— Начнем… с полномочий, — произнес Буллит, как бы предупреждая соответствующую просьбу, с какой мог бы обратиться к нему Чичерин, и извлек конверт с американским гербом — тщательно беленная бумага восприняла герб с четкостью завидной, тиснение было безупречным. — Как вы понимаете, особенность миссии деликатна, поэтому текст документа не столько обнаруживает эту особенность, сколько ее… вуалирует…
Последнее слово он должен был отыскать, а отыскав, заметно воспрял.
Действительно, обильный туман скрыл документ, его смысл едва–едва просвечивал.
Если верить Буллиту, он приехал в Россию, чтобы выяснить, согласна ли она на мир и на каких условиях. Если же внять документу, который лежит сейчас на столе между Чичериным и Буллитом, то эта цель много скромнее. В сравнении с истинными намерениями миссии формула, воссозданная в документе, игнорирует задачу переговоров. Там значится: Буллит едет в Россию, всего лишь чтобы ознакомиться с состоянием ее дел, в том числе и экономических. Но Буллит тут не первый и не последний; маскировка, даже вот такая нехитрая, в природе дипломатии — факт своеобразной аккредитации Буллита грамота, им предъявленная русским, удостоверяет, остальное можно не принимать во внимание.
Чичерин читает документ Буллита и время от времени поглядывает на американца. Нет, не только дождливая парижская зима, но и вихрь версальских заседаний, в которых, по всему, не было передыху ни днем, ни ночью, выбелили лицо Буллита. Будто он переболел малярией — типичная для этого недуга белизна кожи с прозеленью. Устал юноша, впрочем, улыбка будто снимает с лица усталость. Американец, можно предположить, знает, что улыбка красит его, и обращается к ней, пожалуй, даже чаще, чем надо, тут ему явно изменяет чувство меры.
— Если дело дойдет до мира, — произносит Буллит, — своеобразной мирной конференции нам не избежать — быть может, Кипр, Мальта, а еще лучше Принце вы острова! Россия приглашается на Принце вы острова для переговоров о мире! — он перестает улыбаться, и лицо темнеет — устал. — В действиях воюющих сторон как бы наступает пауза, линия фронта превращается в новые границы, разумеется, до той поры, когда сами народы, населяющие Россию, пожелают ее изменить. Быть может, это и второстепенно, но свободное передвижение из страны в страну должно быть разрешено: русский едет во Францию, как и француз едет в Россию, но при условии — никакой политики!
По тому, как он излагает параграф за параграфом мирную программу Антанты, хочется верить: он сочувствует этой программе, Может даже закрасться мысль, что он был одним из ее авторов. Склонившись к этой программе и согласившись поехать в Россию, не выразил ли он таким образом уверенность, что русские программу примут? Если не верить этому, зачем же ехать в Россию?
— Пусть мир будет желанным и для тех, кто смотрит на небо через железную решетку, поможем им выйти на свободу! — произносит Буллит. — Кстати, пусть своеобразная амнистия распространится и на солдата, сидящего ныне в окопах: вернуть солдат если не в семьи, то на родину… — он умолк. Да нет ли в его словах усиления, неуместного усиления? — Ну разумеется, когда дело дойдет до договора, мы найдем другие слова, но не в такой мере, чтобы изменилась суть…
Чичерин отмечает: вот эта манера американца щурить глаза и потирать кончиками пальцев виски, не заимствована ли она у сиятельного патрона? Молодость склонна к подражанию. Кто тот, кого, не отдавая в этом отчета, вдруг воссоздал глава миссии Антанты, явившийся в северную русскую столицу? Хауз, Лансинг, может, сам Вильсон?
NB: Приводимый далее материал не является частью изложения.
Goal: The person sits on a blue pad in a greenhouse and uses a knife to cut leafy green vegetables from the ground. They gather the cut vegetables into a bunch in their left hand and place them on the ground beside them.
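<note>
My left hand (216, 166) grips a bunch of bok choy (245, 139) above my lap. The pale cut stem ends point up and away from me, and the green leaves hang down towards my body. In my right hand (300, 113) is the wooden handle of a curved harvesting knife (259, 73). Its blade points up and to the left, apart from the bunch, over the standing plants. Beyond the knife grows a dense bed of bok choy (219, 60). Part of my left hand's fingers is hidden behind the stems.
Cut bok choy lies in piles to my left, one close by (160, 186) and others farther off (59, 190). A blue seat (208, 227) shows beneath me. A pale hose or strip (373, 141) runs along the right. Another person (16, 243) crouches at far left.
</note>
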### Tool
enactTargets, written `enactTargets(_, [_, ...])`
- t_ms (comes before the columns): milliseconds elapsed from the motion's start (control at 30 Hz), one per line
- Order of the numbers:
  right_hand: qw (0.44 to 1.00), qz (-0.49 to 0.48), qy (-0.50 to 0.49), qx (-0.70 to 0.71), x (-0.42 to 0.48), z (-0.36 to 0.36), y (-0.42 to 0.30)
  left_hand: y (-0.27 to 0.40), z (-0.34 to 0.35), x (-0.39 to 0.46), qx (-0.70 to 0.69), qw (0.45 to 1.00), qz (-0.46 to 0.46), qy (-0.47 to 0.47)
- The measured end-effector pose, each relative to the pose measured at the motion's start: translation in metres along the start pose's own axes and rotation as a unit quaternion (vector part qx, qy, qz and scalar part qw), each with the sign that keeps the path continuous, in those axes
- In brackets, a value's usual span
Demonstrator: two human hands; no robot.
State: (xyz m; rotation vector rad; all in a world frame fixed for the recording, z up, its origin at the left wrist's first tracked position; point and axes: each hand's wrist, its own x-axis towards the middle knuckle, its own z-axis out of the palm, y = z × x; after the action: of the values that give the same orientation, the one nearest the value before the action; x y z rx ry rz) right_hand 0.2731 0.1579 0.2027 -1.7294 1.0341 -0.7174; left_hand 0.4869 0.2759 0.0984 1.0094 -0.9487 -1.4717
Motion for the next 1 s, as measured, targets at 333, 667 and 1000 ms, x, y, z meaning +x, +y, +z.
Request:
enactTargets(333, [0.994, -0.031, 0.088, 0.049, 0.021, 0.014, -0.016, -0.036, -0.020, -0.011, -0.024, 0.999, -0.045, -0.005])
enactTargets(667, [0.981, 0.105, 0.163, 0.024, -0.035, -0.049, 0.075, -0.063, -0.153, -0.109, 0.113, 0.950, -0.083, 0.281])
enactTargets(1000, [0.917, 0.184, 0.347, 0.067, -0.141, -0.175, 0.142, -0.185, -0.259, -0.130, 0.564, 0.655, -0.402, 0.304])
— А нет ли смысла во встрече с вашим премьером? — произносит Буллит, все еще не отнимая пальцев от виска. — Мой опыт говорит: все, что можно сказать лично, надо говорить лично.
Только теперь Чичерин замечает на Буллите темно–серый, с едва заметной синевой костюм, весенний, не по московской, конечно, а парижской весне. Костюм фривольнее, чем может позволить себе лицо официальное в перспективе такой встречи, как сегодня. Нет, это не просто демонстрация свободного обращения с протоколом, допустимо и иное: нынешняя встреча в такой мере частна, что вопрос об обязательствах всего лишь подразумевается. А может, Чичерин пошел дальше в своих предположениях, чем хотел пойти? Не мог же американец везти в Россию свой серо–синий костюм, чтобы демонстрировать свободу от обязательств?